> EXERCISE DESCRIPTION
From the listing below, copy out every line where the word "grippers" appears.

> INFORMATION PROVIDED
=-=-=-=-=
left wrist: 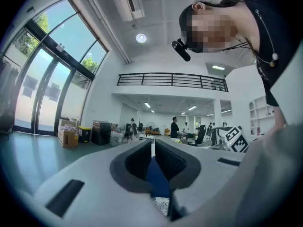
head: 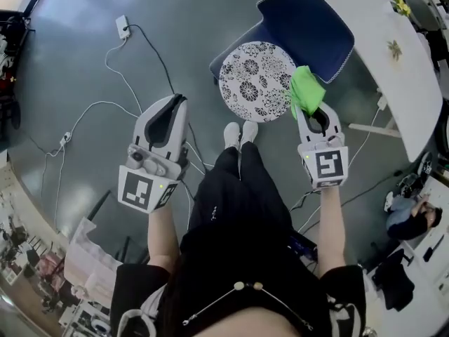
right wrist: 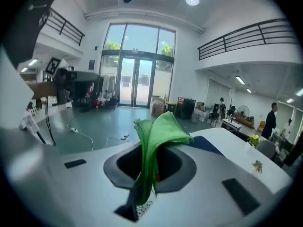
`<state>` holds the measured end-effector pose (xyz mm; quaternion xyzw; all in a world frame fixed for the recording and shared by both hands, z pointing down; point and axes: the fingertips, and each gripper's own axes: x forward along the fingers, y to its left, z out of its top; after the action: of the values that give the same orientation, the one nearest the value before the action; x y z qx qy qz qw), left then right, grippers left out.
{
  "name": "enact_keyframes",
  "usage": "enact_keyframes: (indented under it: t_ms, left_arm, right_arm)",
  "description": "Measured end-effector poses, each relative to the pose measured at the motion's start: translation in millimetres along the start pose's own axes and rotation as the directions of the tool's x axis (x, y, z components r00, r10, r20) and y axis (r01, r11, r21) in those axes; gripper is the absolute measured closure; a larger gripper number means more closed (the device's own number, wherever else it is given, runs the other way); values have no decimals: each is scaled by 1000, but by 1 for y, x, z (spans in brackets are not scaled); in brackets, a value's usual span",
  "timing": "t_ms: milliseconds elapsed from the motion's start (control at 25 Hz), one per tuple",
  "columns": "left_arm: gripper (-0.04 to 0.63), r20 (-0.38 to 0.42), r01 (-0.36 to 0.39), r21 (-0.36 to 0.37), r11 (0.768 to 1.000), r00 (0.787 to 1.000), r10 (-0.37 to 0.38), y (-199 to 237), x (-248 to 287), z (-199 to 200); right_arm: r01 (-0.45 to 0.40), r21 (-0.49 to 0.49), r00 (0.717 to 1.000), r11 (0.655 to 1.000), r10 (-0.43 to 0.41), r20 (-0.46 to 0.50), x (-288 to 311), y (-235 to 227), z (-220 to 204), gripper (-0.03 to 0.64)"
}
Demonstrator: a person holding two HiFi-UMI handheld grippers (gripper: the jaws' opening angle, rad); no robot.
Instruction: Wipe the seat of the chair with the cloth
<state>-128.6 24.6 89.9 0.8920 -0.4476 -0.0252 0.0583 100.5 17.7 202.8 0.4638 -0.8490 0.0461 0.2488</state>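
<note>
The chair has a round seat with a black-and-white flower pattern (head: 254, 81) and a dark blue backrest (head: 309, 30); it stands just ahead of my feet. My right gripper (head: 309, 108) hangs at the seat's right rim, shut on a bright green cloth (head: 306, 92) that bunches up out of its jaws. In the right gripper view the cloth (right wrist: 159, 130) droops from between that gripper's (right wrist: 148, 161) pads. My left gripper (head: 175, 101) is held over the floor to the left of the chair, its jaws together with nothing in them (left wrist: 153, 148).
White cables (head: 133, 83) and a power adapter (head: 122, 25) lie on the grey floor to the left. A white table (head: 393, 62) runs along the right, close behind the chair. My shoes (head: 240, 133) are at the seat's near edge. A person (head: 415, 217) sits at lower right.
</note>
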Motion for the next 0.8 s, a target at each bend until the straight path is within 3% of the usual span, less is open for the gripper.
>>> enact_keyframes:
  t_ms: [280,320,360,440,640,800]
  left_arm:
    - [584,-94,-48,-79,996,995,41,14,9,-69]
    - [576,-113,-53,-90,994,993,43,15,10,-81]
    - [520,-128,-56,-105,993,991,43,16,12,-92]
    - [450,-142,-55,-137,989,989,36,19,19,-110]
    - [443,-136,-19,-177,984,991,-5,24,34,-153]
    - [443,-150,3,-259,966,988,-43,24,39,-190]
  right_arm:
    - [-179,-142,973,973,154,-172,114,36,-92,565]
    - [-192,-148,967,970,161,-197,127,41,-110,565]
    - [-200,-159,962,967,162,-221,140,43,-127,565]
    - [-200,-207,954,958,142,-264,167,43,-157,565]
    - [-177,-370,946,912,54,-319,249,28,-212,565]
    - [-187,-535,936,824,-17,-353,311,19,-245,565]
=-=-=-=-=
> ANSWER BOX
`<state>` holds the measured end-effector pose (xyz mm; quaternion xyzw; all in a world frame fixed for the recording and shared by both hands, z pointing down; point and axes: the fingertips, and each gripper's own axes: x forward along the fingers, y to its left, z out of its top; after the action: of the values that give the same orientation, the one nearest the value before the action; x y z qx qy qz qw), left then right, grippers left out.
Demonstrator: a person holding two HiFi-UMI handheld grippers (gripper: the jaws' opening angle, rad); no robot.

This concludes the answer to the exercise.